● Exercise instructions: How many lines in the listing include the string "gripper"? Reply with the number alone.
-------- Given material --------
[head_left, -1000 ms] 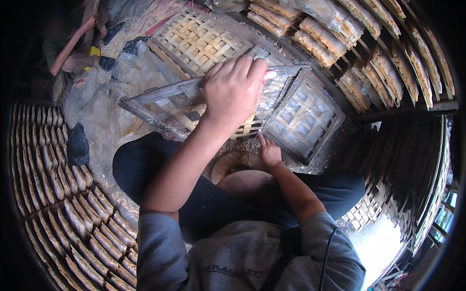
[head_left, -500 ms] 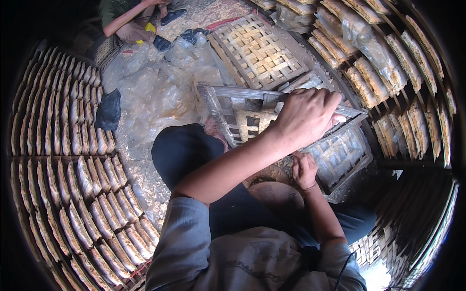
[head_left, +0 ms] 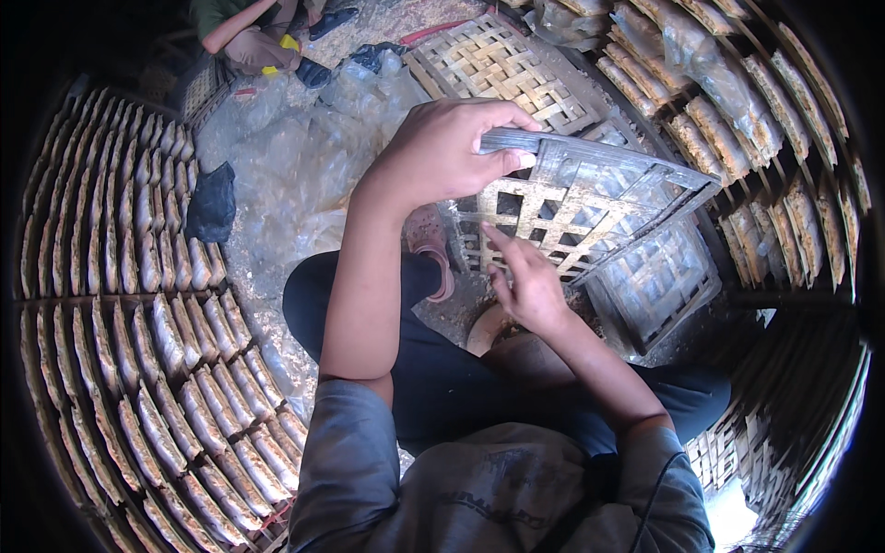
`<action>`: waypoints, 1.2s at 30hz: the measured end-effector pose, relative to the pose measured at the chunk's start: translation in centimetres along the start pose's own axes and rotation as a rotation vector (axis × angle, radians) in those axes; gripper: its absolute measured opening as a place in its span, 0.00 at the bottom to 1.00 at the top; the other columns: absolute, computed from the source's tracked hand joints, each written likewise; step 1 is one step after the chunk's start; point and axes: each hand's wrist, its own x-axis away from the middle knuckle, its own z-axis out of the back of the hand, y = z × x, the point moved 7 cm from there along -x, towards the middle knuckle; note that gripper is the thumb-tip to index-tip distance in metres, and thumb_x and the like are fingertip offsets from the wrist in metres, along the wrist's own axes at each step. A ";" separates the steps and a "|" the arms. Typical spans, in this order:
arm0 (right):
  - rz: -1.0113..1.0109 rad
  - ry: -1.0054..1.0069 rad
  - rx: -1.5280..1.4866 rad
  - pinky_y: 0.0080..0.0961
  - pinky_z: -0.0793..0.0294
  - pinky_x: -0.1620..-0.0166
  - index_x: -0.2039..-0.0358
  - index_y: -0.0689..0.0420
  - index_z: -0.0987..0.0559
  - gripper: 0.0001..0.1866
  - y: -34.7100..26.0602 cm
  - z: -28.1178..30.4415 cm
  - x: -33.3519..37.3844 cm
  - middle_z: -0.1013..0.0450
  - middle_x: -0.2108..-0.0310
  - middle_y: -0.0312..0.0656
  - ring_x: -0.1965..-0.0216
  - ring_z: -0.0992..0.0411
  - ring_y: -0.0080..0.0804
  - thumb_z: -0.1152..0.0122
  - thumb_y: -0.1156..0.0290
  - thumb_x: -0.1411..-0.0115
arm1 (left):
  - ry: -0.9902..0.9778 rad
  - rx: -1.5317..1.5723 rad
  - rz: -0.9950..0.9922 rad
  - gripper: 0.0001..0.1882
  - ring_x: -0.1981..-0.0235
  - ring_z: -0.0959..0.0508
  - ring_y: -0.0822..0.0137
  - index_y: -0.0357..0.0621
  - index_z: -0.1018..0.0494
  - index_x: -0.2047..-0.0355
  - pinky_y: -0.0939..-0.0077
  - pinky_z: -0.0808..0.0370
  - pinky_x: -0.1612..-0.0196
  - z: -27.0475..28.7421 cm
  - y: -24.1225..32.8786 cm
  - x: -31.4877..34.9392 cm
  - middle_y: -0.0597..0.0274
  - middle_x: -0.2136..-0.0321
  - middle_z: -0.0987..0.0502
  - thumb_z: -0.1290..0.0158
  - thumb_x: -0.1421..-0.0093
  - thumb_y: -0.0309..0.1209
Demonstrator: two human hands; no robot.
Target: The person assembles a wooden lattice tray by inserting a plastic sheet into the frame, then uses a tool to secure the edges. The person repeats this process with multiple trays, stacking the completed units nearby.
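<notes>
A woven bamboo tray (head_left: pixel 599 207) with a dark wooden rim stands tilted up in front of me, its open lattice towards me. My left hand (head_left: pixel 447 152) is closed on the rim at its upper left corner, thumb on the near side. Low in front of the lattice is my right hand (head_left: pixel 530 281), index finger stretched out and thumb apart, holding nothing. Its fingertip is at the lattice; whether it touches, I cannot tell. Between my legs is a rounded brownish object (head_left: pixel 521 359), partly hidden by my right forearm.
Another woven tray (head_left: pixel 502 78) lies beyond, and a smaller one (head_left: pixel 654 276) at the right. Racks of filled slats (head_left: pixel 120 276) line the left; similar ones (head_left: pixel 719 138) stand right. Crumpled plastic sheets (head_left: pixel 309 175) cover the floor. Another person (head_left: pixel 258 37) sits at the far left.
My left hand has shifted left along the rim to the tray's corner. My right hand has risen to the lattice, its curled fingers now extended. The tray is turned more towards me.
</notes>
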 end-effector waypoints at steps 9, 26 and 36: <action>-0.164 -0.063 0.021 0.41 0.23 0.57 0.29 0.64 0.58 0.50 0.3 -8.9 -2.4 0.27 0.58 0.55 0.59 0.26 0.51 0.38 0.71 0.45 | 0.052 -0.067 -0.088 0.18 0.65 0.19 0.60 0.50 0.21 0.53 0.69 0.24 0.60 -0.1 0.8 0.8 0.56 0.61 0.18 0.38 0.46 0.32; -0.123 -0.121 0.228 0.41 0.22 0.61 0.38 0.63 0.39 0.35 3.5 -12.6 3.1 0.25 0.65 0.51 0.65 0.24 0.47 0.41 0.76 0.47 | 0.101 -0.129 -0.166 0.16 0.59 0.19 0.51 0.53 0.22 0.54 0.60 0.24 0.54 -0.2 1.8 2.2 0.54 0.60 0.18 0.40 0.45 0.33; -0.127 -0.054 0.258 0.38 0.22 0.65 0.35 0.62 0.41 0.37 4.3 -11.5 0.7 0.27 0.65 0.48 0.65 0.25 0.45 0.41 0.71 0.45 | 0.109 -0.265 -0.126 0.15 0.63 0.18 0.52 0.52 0.21 0.57 0.60 0.23 0.57 -0.9 1.3 1.8 0.55 0.63 0.18 0.42 0.45 0.32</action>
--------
● Your solution: 3